Description of the task: Please quote the material exactly, every line of it.
[Information supplied]
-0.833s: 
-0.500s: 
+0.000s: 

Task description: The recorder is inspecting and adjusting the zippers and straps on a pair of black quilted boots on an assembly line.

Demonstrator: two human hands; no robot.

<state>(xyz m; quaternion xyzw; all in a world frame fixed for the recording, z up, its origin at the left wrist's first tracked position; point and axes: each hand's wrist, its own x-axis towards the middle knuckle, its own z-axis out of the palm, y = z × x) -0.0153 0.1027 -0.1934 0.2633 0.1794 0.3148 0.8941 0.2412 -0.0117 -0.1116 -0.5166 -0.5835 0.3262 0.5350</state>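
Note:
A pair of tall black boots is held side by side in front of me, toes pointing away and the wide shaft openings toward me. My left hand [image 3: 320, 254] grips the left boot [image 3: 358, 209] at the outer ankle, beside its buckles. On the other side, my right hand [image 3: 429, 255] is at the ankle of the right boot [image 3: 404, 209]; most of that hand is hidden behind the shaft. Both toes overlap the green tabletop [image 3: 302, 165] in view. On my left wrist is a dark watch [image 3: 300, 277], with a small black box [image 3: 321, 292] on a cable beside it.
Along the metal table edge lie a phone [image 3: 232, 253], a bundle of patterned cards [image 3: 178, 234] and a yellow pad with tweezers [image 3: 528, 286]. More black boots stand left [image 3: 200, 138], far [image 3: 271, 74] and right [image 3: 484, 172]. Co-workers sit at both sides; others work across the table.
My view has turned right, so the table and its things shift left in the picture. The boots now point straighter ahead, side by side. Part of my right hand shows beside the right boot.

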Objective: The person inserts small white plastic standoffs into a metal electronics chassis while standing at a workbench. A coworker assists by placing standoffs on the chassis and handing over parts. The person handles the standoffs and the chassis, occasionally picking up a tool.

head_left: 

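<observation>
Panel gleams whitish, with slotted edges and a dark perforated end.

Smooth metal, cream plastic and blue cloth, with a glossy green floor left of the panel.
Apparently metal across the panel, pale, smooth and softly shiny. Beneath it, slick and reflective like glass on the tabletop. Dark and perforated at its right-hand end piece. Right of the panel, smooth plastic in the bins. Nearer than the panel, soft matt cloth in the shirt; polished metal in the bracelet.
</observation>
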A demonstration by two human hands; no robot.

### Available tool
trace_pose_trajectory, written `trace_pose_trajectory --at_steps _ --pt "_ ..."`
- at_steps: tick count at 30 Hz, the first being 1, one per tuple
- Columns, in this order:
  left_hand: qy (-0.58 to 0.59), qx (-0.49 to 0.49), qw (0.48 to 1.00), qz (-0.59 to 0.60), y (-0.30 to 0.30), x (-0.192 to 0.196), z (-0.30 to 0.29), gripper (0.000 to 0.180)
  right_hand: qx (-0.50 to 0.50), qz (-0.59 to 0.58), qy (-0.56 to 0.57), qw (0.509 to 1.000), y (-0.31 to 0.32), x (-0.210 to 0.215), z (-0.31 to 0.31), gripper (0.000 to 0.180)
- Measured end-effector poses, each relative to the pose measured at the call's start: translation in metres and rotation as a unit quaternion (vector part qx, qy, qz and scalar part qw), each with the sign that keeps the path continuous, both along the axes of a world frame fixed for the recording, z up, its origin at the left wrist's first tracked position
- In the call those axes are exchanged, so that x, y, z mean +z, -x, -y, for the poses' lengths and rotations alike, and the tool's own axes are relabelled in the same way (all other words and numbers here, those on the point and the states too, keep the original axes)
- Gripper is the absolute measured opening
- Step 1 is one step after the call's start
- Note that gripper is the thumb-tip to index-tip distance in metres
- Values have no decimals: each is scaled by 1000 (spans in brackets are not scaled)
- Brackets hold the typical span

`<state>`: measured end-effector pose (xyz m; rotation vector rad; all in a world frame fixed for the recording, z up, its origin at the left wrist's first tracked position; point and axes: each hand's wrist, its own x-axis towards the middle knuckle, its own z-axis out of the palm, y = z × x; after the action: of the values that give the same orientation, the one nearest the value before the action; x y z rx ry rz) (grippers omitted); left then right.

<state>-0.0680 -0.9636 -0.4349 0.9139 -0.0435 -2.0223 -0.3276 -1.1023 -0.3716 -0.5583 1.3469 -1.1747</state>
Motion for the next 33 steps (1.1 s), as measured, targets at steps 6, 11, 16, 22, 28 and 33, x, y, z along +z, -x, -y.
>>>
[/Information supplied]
Written response:
-0.833s: 
-0.500s: 
+0.000s: 

Task description: The recorder is inspecting and adjusting the zippers and straps on a pair of black quilted boots on an assembly line.

Demonstrator: two human hands; no robot.

<state>(xyz m; quaternion xyzw; all in a world frame fixed for the recording, z up, its origin at the left wrist's first tracked position; point and axes: each hand's wrist, its own x-axis towards the middle knuckle, its own z-axis out of the palm, y = z × x) -0.0153 0.1027 -0.1934 0.2633 0.1794 0.3148 0.8941 0.2412 -0.0117 -0.1116 -0.5166 -0.5835 0.3262 0.5350</state>
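Note:
A pair of tall black boots is held side by side in front of me, toes pointing away and the wide shaft openings toward me. My left hand [image 3: 320, 254] grips the left boot [image 3: 358, 209] at the outer ankle, beside its buckles. On the other side, my right hand [image 3: 429, 255] is at the ankle of the right boot [image 3: 404, 209]; most of that hand is hidden behind the shaft. Both toes overlap the green tabletop [image 3: 302, 165] in view. On my left wrist is a dark watch [image 3: 300, 277], with a small black box [image 3: 321, 292] on a cable beside it.
Along the metal table edge lie a phone [image 3: 232, 253], a bundle of patterned cards [image 3: 178, 234] and a yellow pad with tweezers [image 3: 528, 286]. More black boots stand left [image 3: 200, 138], far [image 3: 271, 74] and right [image 3: 484, 172]. Co-workers sit at both sides; others work across the table.
My view has turned right, so the table and its things shift left in the picture. The boots now point straighter ahead, side by side. Part of my right hand shows beside the right boot.
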
Objective: The person inserts small white plastic standoffs into a metal electronics chassis while standing at a workbench. A coworker assists by placing standoffs on the chassis and handing over parts. The person handles the standoffs and the chassis, occasionally picking up a tool.

head_left: 

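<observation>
Panel gleams whitish, with slotted edges and a dark perforated end.

Smooth metal, cream plastic and blue cloth, with a glossy green floor left of the panel.
Apparently metal across the panel, pale, smooth and softly shiny. Beneath it, slick and reflective like glass on the tabletop. Dark and perforated at its right-hand end piece. Right of the panel, smooth plastic in the bins. Nearer than the panel, soft matt cloth in the shirt; polished metal in the bracelet.
</observation>
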A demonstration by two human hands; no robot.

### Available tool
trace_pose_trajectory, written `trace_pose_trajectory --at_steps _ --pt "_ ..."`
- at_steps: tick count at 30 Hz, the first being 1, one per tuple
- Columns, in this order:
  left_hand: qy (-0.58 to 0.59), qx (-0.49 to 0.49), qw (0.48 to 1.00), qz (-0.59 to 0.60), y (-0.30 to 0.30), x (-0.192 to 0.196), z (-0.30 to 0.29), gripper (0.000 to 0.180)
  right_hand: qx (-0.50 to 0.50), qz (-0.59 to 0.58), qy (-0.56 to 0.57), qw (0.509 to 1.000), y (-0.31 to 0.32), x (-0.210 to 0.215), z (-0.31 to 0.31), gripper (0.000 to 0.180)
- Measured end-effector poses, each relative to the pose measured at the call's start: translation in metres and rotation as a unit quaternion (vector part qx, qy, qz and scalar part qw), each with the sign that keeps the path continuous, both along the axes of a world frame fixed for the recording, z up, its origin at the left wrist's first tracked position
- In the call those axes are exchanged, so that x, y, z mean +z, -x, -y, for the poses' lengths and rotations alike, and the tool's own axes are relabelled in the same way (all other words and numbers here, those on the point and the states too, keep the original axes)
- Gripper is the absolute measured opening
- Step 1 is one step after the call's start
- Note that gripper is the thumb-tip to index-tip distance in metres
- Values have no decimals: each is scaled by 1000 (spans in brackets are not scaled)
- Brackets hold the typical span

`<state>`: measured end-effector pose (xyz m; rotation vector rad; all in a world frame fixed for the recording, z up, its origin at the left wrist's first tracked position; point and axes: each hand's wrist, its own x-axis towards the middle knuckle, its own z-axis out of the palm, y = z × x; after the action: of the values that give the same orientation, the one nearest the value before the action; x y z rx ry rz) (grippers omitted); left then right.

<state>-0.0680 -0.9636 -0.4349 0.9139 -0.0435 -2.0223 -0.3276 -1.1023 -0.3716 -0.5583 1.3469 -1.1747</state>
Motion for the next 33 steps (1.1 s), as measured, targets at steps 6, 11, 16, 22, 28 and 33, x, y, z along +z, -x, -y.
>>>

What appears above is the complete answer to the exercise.